EXERCISE PROMPT: Go through the material below, find each line with the word "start", and copy those lines.

━━━━━━

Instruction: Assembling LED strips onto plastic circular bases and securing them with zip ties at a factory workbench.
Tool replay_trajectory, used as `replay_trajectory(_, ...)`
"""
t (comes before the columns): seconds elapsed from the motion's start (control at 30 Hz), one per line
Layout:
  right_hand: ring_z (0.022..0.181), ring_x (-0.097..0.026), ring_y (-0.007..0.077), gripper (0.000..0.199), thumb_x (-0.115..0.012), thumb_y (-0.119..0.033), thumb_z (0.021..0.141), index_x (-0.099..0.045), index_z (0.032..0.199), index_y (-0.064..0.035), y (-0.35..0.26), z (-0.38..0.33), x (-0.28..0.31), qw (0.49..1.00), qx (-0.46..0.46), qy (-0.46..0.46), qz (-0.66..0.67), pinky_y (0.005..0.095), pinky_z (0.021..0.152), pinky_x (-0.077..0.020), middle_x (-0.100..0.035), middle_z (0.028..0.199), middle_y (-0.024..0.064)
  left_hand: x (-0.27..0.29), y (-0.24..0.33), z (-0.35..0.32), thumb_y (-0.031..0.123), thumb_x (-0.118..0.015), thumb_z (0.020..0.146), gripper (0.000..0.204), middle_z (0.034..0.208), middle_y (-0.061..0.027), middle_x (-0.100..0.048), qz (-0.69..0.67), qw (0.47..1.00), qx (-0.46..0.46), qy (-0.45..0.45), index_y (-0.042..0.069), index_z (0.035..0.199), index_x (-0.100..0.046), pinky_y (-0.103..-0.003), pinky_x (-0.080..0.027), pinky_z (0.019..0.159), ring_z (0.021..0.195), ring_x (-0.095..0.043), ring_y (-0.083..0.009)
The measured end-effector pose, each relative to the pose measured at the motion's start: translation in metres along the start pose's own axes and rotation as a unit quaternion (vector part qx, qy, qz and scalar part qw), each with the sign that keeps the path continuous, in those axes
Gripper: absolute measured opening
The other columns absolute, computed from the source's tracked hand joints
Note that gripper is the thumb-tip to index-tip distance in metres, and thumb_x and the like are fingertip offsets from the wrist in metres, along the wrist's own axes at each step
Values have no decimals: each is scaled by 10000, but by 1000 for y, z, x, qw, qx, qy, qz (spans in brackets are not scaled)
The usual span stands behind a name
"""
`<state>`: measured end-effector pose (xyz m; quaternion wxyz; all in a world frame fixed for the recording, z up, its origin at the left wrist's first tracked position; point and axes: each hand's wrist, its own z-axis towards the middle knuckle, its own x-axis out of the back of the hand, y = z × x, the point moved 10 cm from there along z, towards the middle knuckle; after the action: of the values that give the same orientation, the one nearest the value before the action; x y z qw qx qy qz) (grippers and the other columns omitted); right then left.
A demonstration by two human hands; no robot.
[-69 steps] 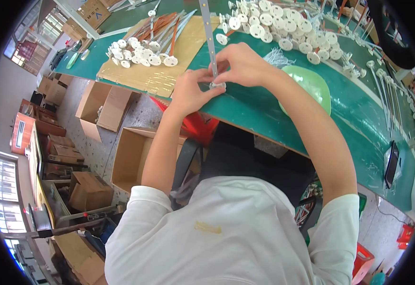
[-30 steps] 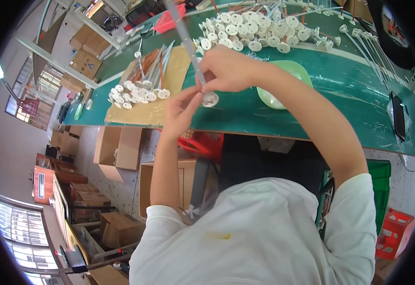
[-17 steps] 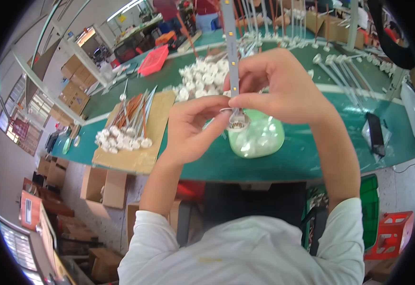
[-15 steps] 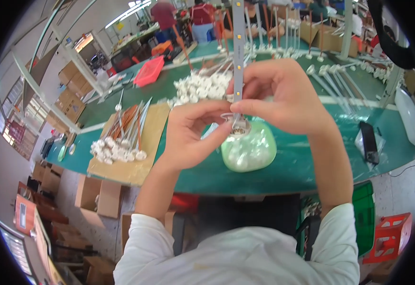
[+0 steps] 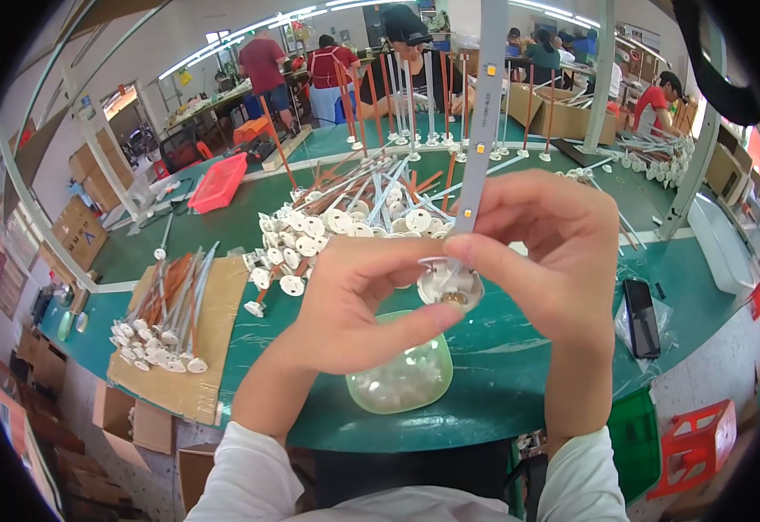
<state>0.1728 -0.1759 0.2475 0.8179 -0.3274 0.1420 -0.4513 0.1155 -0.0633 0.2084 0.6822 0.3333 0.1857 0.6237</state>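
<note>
Left hand [image 5: 345, 300]: white round base [image 5: 449, 283] pinched between fingers. Right hand [image 5: 564, 257]: fingers grip LED strip [image 5: 482, 122] just above base. Green bowl [image 5: 397, 402] on desk [image 5: 506, 391] below.

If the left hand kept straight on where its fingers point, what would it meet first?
The white round end cap, which the left hand appears to pinch at the foot of the LED strip. The right hand looks next in line, though depth is unclear.
</note>
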Motion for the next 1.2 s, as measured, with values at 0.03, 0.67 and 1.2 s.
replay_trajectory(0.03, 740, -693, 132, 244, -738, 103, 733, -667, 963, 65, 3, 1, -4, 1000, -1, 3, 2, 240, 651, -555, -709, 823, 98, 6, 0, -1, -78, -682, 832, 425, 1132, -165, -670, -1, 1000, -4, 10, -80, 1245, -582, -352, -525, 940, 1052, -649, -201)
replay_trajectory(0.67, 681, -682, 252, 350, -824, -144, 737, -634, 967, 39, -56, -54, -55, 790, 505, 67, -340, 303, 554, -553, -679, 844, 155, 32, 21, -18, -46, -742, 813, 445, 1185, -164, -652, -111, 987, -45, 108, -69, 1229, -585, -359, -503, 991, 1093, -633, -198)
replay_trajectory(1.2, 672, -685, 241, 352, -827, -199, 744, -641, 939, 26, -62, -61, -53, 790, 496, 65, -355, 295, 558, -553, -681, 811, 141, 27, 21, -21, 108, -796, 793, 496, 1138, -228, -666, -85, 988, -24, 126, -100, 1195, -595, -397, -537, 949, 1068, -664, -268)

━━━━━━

TASK ANSWER:
t (comes before the columns): seconds elapsed from the motion's start (control at 30 Hz), one per line
The measured end-effector pose, each relative to the pose measured at the motion's start: translation in metres along the start pose's own axes and rotation as a unit quaternion (vector part qx, qy, qz and scalar part qw), each with the sign that keeps the path continuous, in those axes

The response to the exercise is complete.